Work required:
Please write out the whole listing that follows exactly; the pictures stay out.

Data section:
= Beginning of Section =

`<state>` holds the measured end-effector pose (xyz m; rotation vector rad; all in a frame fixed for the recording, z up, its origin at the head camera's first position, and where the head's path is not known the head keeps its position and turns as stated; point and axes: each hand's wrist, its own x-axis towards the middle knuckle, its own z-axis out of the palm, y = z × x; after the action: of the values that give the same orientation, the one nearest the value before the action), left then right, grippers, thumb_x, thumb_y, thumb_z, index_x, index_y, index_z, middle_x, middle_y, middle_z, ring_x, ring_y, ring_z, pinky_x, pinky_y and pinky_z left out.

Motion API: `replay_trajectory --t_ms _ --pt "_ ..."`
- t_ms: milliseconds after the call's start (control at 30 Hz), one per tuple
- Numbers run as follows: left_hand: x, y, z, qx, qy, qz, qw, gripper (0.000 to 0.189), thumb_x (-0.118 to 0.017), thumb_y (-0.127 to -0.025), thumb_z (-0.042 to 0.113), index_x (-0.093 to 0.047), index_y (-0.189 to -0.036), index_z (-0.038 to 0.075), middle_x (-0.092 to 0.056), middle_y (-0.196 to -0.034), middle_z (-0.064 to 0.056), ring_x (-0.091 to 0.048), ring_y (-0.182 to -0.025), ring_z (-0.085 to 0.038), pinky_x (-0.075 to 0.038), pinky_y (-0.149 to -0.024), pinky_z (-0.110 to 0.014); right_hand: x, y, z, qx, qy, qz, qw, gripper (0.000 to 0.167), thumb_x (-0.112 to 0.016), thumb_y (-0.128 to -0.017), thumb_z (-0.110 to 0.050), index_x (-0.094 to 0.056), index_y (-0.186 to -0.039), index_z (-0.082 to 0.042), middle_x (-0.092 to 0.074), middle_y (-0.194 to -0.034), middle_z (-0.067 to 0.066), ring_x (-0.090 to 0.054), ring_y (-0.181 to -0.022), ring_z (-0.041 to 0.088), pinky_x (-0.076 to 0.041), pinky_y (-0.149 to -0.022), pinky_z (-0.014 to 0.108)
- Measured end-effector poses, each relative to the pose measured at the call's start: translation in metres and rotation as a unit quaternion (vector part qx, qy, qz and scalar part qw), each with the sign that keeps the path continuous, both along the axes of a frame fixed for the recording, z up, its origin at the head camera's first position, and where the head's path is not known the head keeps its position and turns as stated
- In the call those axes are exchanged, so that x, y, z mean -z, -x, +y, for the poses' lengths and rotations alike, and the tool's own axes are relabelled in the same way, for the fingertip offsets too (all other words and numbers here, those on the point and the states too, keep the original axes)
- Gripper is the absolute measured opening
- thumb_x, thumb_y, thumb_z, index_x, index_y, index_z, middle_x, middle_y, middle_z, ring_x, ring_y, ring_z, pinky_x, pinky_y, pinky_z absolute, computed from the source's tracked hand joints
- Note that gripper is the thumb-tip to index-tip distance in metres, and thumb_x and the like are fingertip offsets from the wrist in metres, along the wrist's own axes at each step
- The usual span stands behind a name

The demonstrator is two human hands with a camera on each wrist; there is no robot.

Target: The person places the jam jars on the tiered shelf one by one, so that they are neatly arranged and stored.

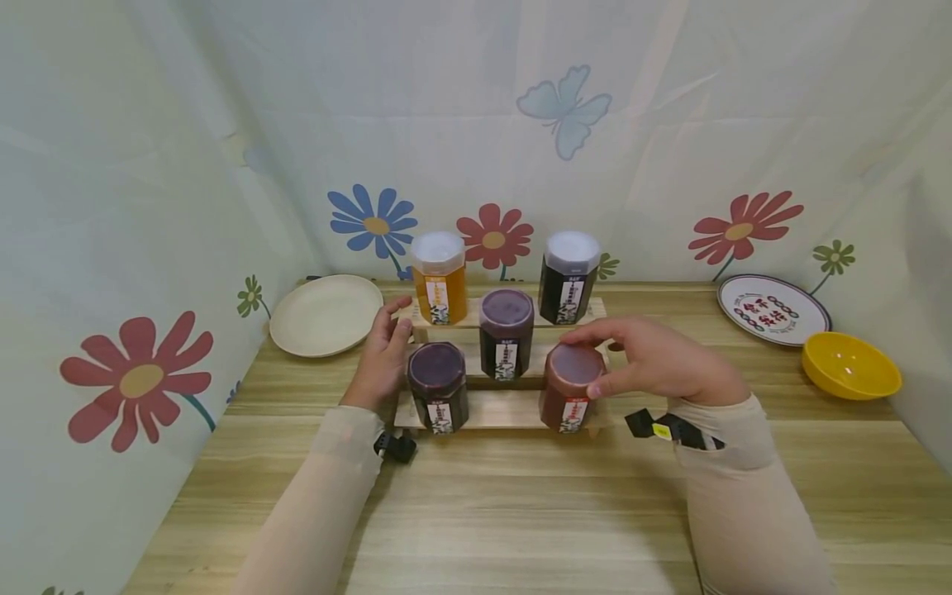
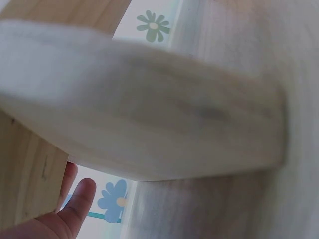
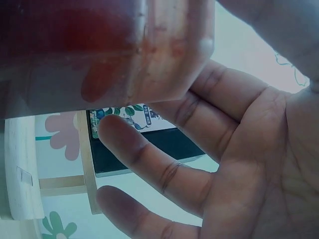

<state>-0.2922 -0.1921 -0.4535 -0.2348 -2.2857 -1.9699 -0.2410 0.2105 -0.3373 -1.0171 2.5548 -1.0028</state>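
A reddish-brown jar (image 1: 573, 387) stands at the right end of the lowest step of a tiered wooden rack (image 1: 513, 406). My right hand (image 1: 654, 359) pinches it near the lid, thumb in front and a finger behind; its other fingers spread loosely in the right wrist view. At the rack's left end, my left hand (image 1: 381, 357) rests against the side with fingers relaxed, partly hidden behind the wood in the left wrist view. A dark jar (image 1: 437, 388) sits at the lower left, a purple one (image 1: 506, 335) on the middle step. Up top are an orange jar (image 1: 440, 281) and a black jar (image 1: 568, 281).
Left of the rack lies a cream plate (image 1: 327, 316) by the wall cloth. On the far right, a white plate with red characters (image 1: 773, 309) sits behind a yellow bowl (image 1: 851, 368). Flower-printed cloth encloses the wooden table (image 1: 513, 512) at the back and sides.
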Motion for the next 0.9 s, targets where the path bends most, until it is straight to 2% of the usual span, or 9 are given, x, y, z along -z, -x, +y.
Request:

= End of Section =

Task response:
`<state>` holds the measured end-effector pose (xyz m; rotation vector rad; all in a frame fixed for the recording, z up, its origin at the head camera's first position, and where the head's path is not known the head keeps its position and turns as stated; point and axes: each hand's wrist, its own x-axis towards the middle knuckle, its own z-axis out of the palm, y = z × x; after the action: of the values that give the same orientation, the one nearest the value before the action), left then right, grippers, thumb_x, thumb_y, thumb_z, index_x, index_y, index_z, middle_x, middle_y, middle_z, ring_x, ring_y, ring_z, pinky_x, pinky_y and pinky_z left out.

Motion API: `replay_trajectory --t_ms _ --pt "_ ..."`
- t_ms: milliseconds after the call's start (control at 30 Hz), one per tuple
- Numbers run as follows: left_hand: x, y, z, qx, qy, qz, qw, gripper (0.000 to 0.189), thumb_x (-0.118 to 0.017), thumb_y (-0.127 to -0.025), thumb_z (-0.042 to 0.113), index_x (-0.093 to 0.047), index_y (-0.189 to -0.036), index_z (-0.038 to 0.075), middle_x (-0.092 to 0.056), middle_y (-0.196 to -0.034), middle_z (-0.064 to 0.056), ring_x (-0.091 to 0.048), ring_y (-0.182 to -0.025), ring_z (-0.085 to 0.038), pinky_x (-0.075 to 0.038), pinky_y (-0.149 to -0.024), pinky_z (-0.110 to 0.014); right_hand: x, y, z, qx, qy, qz, qw, gripper (0.000 to 0.167), thumb_x (-0.112 to 0.016), thumb_y (-0.128 to -0.017), thumb_z (-0.110 to 0.050), index_x (-0.094 to 0.056), index_y (-0.186 to -0.039), index_z (-0.082 to 0.042), middle_x (-0.092 to 0.074), middle_y (-0.194 to -0.034), middle_z (-0.067 to 0.066), ring_x (-0.090 to 0.054), ring_y (-0.181 to -0.022), ring_z (-0.041 to 0.088), pinky_x (-0.076 to 0.041), pinky_y (-0.149 to -0.022), pinky_z (-0.014 to 0.108)
- Measured end-effector poses, each relative to the pose measured at the call's start: translation in metres and rotation as a unit quaternion (vector part qx, qy, qz and scalar part qw), each with the sign that keeps the path continuous, both along the axes of a frame fixed for the recording, z up, its origin at the head camera's first position, and where the head's path is not known the head keeps its position and turns as stated
- In the call those axes are exchanged, so that x, y, z mean -z, -x, +y, for the poses' lengths and rotations alike, and the tool's own axes are relabelled in the same way, for the fingertip offsets too (all other words and numbers here, those on the point and the states too, keep the original axes)
- Gripper is the absolute measured opening
- thumb_x, thumb_y, thumb_z, index_x, index_y, index_z, middle_x, middle_y, middle_z, ring_x, ring_y, ring_z, pinky_x, pinky_y, pinky_z absolute, computed from the source's tracked hand joints
- Note that gripper is the thumb-tip to index-tip distance in metres, and thumb_x and the like are fingertip offsets from the wrist in metres, along the wrist's own axes at each step
- The usual span stands behind a name

The demonstrator is two human hands with a camera on each wrist; there is no robot.

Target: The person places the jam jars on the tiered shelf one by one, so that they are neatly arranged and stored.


<state>-0.2922 -0.1921 -0.4535 -0.2348 -2.2857 -1.9699 -0.2410 0.2105 -0.3373 -1.0171 2.5548 -1.0028</state>
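A reddish-brown jar (image 1: 573, 387) stands at the right end of the lowest step of a tiered wooden rack (image 1: 513, 406). My right hand (image 1: 654, 359) pinches it near the lid, thumb in front and a finger behind; its other fingers spread loosely in the right wrist view. At the rack's left end, my left hand (image 1: 381, 357) rests against the side with fingers relaxed, partly hidden behind the wood in the left wrist view. A dark jar (image 1: 437, 388) sits at the lower left, a purple one (image 1: 506, 335) on the middle step. Up top are an orange jar (image 1: 440, 281) and a black jar (image 1: 568, 281).
Left of the rack lies a cream plate (image 1: 327, 316) by the wall cloth. On the far right, a white plate with red characters (image 1: 773, 309) sits behind a yellow bowl (image 1: 851, 368). Flower-printed cloth encloses the wooden table (image 1: 513, 512) at the back and sides.
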Motion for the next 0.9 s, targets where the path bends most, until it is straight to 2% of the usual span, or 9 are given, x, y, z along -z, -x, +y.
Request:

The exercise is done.